- **What to produce**
In the listing that follows, locate the line containing "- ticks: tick" and the line containing "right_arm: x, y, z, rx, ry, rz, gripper". Retype exactly those two lines and every line between them, and nothing more.

========================

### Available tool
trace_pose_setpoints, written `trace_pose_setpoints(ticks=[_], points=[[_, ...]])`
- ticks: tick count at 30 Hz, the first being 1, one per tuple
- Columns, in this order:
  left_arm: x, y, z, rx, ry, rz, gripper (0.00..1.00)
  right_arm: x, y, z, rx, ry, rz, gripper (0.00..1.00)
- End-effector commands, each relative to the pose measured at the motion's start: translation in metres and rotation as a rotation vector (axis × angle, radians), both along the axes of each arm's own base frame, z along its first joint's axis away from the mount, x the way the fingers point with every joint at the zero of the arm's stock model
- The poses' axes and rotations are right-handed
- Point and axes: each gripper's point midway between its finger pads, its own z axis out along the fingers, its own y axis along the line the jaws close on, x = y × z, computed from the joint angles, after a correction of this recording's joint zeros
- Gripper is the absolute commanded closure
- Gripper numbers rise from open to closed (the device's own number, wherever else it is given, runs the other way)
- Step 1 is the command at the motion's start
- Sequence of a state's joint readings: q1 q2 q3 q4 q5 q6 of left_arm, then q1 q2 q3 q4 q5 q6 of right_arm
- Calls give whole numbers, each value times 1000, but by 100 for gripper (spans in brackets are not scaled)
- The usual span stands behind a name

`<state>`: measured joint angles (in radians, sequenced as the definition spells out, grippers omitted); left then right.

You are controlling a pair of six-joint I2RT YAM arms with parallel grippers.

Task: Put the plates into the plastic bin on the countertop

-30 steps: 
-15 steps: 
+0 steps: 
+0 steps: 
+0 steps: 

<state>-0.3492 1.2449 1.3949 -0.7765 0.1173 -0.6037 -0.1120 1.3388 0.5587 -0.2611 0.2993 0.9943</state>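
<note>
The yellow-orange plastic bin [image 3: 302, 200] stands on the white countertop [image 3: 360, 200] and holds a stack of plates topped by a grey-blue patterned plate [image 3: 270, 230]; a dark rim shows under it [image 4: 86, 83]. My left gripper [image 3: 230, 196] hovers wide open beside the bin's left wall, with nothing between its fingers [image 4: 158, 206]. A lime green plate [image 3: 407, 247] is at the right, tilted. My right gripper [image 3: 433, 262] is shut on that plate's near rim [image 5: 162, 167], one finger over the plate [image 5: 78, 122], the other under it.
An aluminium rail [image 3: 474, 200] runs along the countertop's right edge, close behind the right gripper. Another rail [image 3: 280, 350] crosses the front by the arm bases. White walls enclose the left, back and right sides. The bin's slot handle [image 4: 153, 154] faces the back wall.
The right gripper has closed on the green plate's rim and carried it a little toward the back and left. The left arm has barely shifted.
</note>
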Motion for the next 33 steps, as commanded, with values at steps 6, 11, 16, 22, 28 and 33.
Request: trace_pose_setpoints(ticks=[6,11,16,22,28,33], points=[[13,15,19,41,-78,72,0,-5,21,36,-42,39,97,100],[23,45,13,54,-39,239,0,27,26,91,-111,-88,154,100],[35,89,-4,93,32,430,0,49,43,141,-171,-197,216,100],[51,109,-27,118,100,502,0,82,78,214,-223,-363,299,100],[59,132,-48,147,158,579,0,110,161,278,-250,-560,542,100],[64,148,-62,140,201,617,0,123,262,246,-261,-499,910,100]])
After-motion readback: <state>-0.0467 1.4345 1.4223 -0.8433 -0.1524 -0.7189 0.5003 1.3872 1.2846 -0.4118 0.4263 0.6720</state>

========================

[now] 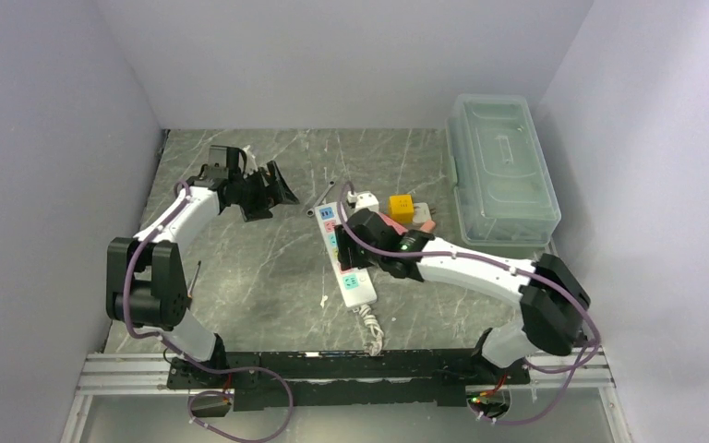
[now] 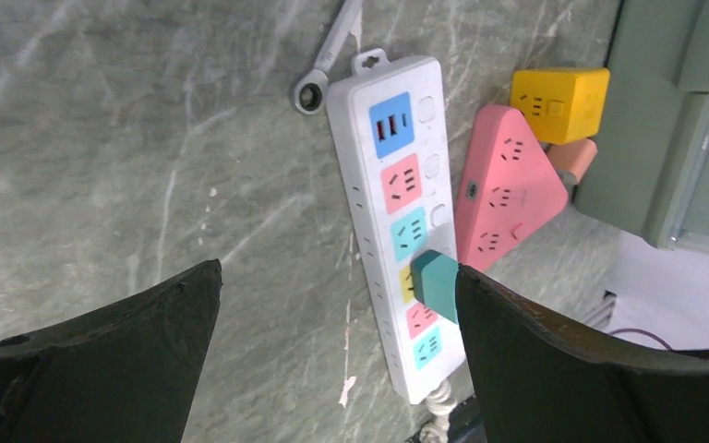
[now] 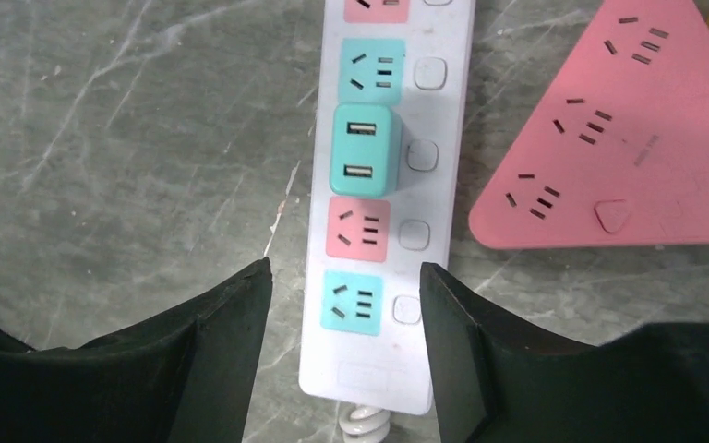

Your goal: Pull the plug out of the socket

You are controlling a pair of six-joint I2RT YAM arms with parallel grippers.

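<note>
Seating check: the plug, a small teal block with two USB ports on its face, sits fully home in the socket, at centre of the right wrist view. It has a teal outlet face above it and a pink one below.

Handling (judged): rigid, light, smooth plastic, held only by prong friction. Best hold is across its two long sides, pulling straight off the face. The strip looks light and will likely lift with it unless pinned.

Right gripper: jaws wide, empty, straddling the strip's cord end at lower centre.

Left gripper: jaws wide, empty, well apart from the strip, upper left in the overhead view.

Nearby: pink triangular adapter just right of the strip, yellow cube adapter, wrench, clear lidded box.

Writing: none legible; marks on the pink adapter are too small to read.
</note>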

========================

- **Exercise response**
- ticks: tick count at 30 Hz, the first being 1, one per tuple
- Columns, in this order:
  left_arm: x, y, z, rx, ry, rz, gripper (0.00..1.00)
  right_arm: x, y, z, rx, ry, rz, gripper (0.00..1.00)

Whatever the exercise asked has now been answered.